Elevated levels of IL-33 have been reported in some patients with nonsmall cell lung carcinomas. The source of elevated serum levels of IL-33 during the early stages could be bronchial and vascular epithelium. IL-33 knockdown showed lower growth of nonsmall cell lung carcinomas, while overexpression of IL-33 resulted in increased growth. Blocking of IL-33 reduced the growth of human nonsmall cell lung carcinomas. I mice model blocking of IL-33 inhibited tumor growth in immunodeficient mice.

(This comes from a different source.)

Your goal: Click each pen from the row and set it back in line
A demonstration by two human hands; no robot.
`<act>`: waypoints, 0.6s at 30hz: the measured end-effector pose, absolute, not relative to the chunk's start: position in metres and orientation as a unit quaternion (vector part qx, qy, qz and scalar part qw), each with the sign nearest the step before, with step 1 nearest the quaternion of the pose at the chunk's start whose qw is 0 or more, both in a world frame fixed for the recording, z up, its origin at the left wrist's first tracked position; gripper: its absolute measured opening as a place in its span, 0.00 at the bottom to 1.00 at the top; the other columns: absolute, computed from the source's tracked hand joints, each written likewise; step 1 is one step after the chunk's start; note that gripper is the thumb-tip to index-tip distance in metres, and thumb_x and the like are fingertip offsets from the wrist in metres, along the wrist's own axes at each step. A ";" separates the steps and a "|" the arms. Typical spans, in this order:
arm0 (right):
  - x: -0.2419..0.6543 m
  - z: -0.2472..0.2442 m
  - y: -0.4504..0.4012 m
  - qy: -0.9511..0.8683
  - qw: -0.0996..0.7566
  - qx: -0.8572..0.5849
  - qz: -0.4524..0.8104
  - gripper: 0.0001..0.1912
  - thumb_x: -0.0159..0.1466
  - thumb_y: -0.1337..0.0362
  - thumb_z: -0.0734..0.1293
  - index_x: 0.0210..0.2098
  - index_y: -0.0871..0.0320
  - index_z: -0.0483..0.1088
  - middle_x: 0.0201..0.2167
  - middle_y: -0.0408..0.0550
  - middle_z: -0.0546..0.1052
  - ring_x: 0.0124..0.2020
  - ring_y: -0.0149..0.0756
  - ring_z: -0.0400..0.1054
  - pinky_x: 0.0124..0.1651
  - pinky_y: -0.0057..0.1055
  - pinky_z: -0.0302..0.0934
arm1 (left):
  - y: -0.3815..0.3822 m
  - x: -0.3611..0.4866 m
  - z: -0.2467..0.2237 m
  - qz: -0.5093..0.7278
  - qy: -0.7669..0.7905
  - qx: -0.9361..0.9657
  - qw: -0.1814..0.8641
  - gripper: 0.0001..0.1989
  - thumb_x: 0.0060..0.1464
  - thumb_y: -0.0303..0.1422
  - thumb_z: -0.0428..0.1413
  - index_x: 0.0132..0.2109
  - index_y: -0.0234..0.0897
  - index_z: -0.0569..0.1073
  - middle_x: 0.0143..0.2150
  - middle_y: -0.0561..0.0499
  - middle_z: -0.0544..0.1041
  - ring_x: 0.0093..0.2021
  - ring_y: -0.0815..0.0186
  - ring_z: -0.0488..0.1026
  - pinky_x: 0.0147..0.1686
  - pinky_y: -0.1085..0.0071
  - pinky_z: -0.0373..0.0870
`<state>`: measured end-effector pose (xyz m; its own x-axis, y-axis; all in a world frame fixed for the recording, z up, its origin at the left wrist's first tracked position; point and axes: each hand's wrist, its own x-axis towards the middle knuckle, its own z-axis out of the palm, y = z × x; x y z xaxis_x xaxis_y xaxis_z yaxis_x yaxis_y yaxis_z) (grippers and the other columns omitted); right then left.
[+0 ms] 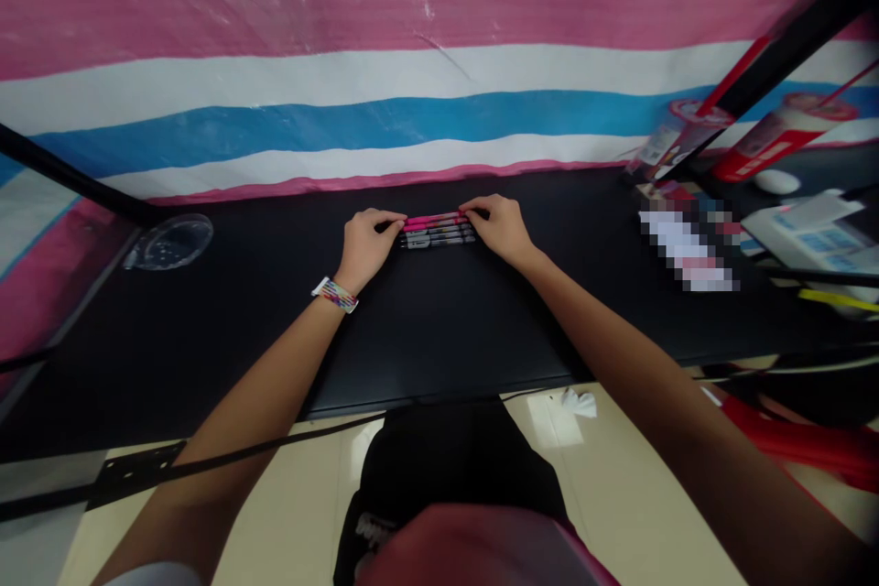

In the mouse colon carcinoma model, IL-33 was expressed by tumor stromal cells, while the colon carcinoma cells did not express ST2 with or without IL-33 stimulation. The IL-33 knockout model had higher tumor growth than wild type. Similarly, IFN- γ expression was increased in the IL-33 knockout model as well as the number of T regulatory cells and CD8+ T cells.

Age-related macular degeneration is a retinal disease leading to neovascularization and thus impaired vision. Current treatment includes administration of anti-VEGF but is not sufficient. Retinal pigment epithelial cells can express IL-33 at both mRNA and protein levels. IL-33 expression is upregulated during inflammatory stimuli. IL-33 can inhibit fibroblasts and endothelial cells that express ST2, which can lead to reduced angiogenesis.

In a mouse model of chronic asthma, anti-IL-33 administration decreased antigen-induced immune response. Similar results were found in ST2 deficient mice. IL-33 activated innate lymphoid cells 2 remained in the lymph nodes for several weeks. CD4 + Th2 cells were formed after repeated exposure to IL-33. This type of cells highly produced IL-5.

Chronic inflammation is characteristic for IBD ( inflammatory bowel disease). Under normal conditions, IL-33 is present in healthy intestinal tissue, but during inflammatory conditions its expression is increased. However, IL-33 has also a protective role under inflammatory conditions and is involved in wound healing.

In brain, IL-33 is expressed in oligodendrocytes and astrocytes and is implicated in the pathophysiology of intracerebral hemorrhage.